Business is what is stopping Google from not servicing Europe. Google makes huge part of its profit on search in Europe and pays almost no tax in Europe.
If Google stopped servicing Europe, one or more European competitors would emerge in days or weeks and Google's dominance would be threatened worldwide within months. It would be a completely suicidal move.
What are you taking about? Any Google Search competitor needs to be seriously better than google in order to stand a chance, ‘not 100% there’ is equivalent to not there at all.
Moreover Qwant is just bing search results repackaged.
The EU economy is bigger than that of the US and Google's position in EU is more dominant. Bing doesn't work well for Europeans, there are no real competitors. Maybe the US market has more marketing spending, compared to Europe.
My guess would be that Google makes about the same in the EU as it does in the US.
It'll get factored as a cost of business. If the cost of business exceeds the benefit, then they'll close down their EU operations. Otherwise, it sucks they're not making as much money as they want/should, but they're making enough to continue for now. The fine is both large enough and small enough that it probably won't act as much of a deterrent but rather an incentive to more closely study EU rules to see what more they can/can't get away with, and whether they can use any of their knowledge against potential competitors to stomp them out.
I think the more "complex" the EU tries to make it in order to extract money from big corps the harder it can also be for smaller firms if those rules apply to those also.
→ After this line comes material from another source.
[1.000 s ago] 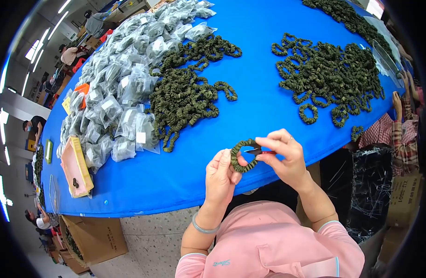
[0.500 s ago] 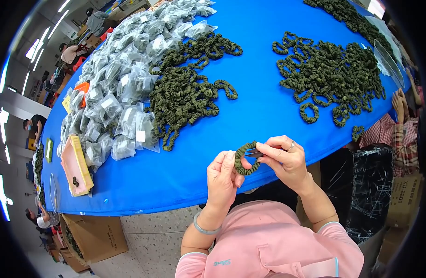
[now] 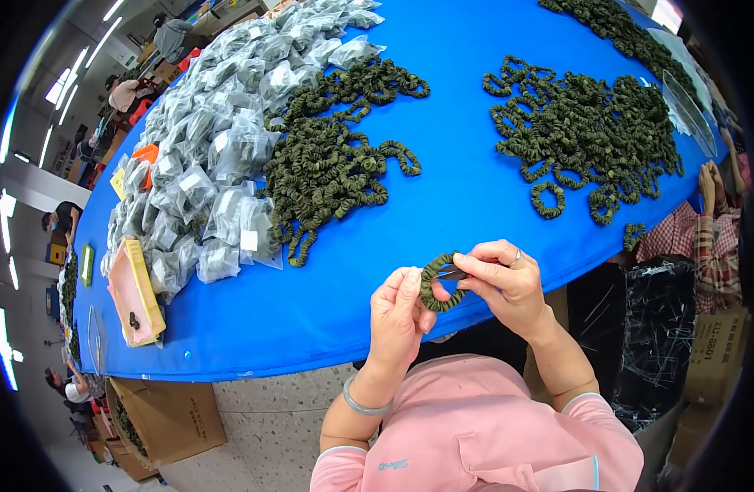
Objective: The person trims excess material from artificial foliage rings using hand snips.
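A dark green scrunchie [image 3: 431,297] is held up over the table's near edge. My left hand [image 3: 397,312] is closed on its left side, pinching it between thumb and fingers. In my right hand [image 3: 504,287] is a small dark-bladed tool that looks like thread snips [image 3: 451,272], its blades at the ring's upper right; most of it is hidden by the fingers. Beyond my hands lie a left pile of green scrunchies [image 3: 328,168] and a right pile of scrunchies [image 3: 594,131] on the blue table [image 3: 443,197].
Many clear bags [image 3: 217,148] with dark contents cover the table's left side. A pink and yellow tray [image 3: 151,307] stands near the left edge, and a cardboard box [image 3: 176,418] below it. At the right are another person's hands [image 3: 709,189] and a black bin liner [image 3: 656,328].
The scrunchie has shifted slightly right and turned a little in my fingers. The dark blades now lie closer against its upper right side.
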Tool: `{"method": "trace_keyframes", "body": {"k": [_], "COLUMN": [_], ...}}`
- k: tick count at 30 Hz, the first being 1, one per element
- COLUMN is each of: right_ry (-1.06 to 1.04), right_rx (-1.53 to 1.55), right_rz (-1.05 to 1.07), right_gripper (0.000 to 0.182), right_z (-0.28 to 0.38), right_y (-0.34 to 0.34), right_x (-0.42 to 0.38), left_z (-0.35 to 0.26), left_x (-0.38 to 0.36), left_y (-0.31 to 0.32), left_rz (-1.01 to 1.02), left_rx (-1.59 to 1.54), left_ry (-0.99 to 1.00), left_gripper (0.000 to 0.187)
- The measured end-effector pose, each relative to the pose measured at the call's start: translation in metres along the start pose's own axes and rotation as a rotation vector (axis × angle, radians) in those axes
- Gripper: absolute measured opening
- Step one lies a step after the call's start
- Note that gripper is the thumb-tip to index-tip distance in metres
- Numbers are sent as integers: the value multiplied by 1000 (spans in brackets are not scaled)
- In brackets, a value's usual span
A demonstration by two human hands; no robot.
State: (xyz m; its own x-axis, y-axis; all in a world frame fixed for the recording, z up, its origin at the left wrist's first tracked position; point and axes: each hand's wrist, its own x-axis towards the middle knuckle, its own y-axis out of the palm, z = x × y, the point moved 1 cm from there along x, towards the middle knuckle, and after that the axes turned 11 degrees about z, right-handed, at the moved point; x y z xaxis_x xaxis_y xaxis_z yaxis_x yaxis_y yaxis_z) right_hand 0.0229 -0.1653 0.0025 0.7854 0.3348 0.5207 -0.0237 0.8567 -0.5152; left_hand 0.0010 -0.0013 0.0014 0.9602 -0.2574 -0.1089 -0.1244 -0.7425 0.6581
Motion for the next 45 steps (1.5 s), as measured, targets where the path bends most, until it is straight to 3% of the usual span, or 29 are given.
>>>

You're acting like the outcome of this decision was in any way predictable based on the "rules of the EU". If I owned a website that had a search engine and comparison shopping and email, I would not expect that it's somehow wrong if my search engine shows results from my service's comparison shopping and email. I would not expect that it's somehow my obligation to seek out comparison shopping services operated by my competitors and show them on the search engine in the same way as my company's product. There isn't even a general way to do that -
am I obligated to design a custom protocol? This is borderline ridiculous, but is apparently the ruling.
What precedent is there for imposing rules this this on other businesses? "You have to design new technology and build custom services that show business information for your competitors on your advertising/websites/properties"?
You're acting like the outcome of this decision was in any way predictable based on the "rules of the EU"
It was. There are specific requirements in Article 102 about abusing dominant market positions to "apply…dissimilar conditions to equivalent transactions with other trading parties, thereby placing them at a competitive disadvantage".
If I owned a website that had a search engine and comparison shopping and email, I would not expect that it's somehow wrong if my search engine shows results from my service's comparison shopping and email.
If you owned a massive market-dominating service, then your team of corporate lawyers should expect that.
"You have to design new technology and build custom services that show business information for your competitors on your advertising/websites/properties"?
That's not what happened though – the specific instruction is:
the Decision orders Google to comply with the simple principle of giving equal treatment to rival comparison shopping services and its own service
That's all, and it is not unreasonable to impose these terms of a market dominating force that has used that dominance to crowd out competition.
What precedent is there for imposing rules this this on other businesses?
> You're acting like the outcome of this decision was in any way predictable based on the "rules of the EU"
Yes it was [0].
> If I owned a website that had a search engine and comparison shopping and email, I would not expect that it's somehow wrong if my search engine shows results from my service's comparison shopping and email
If your search engine had a dominant position in the EU market and if you used that dominance to put your shopping product above other competitors', then yes, it would not only be wrong, but also illegal.
It is not just the revenue they make from EU. Closing the shop in Europe would leave the market for somebody else. With such a large market left for others, some competitor could gain significant momentum and threaten Google's position in US and other places as well.
how much revenue do they make from EU clients?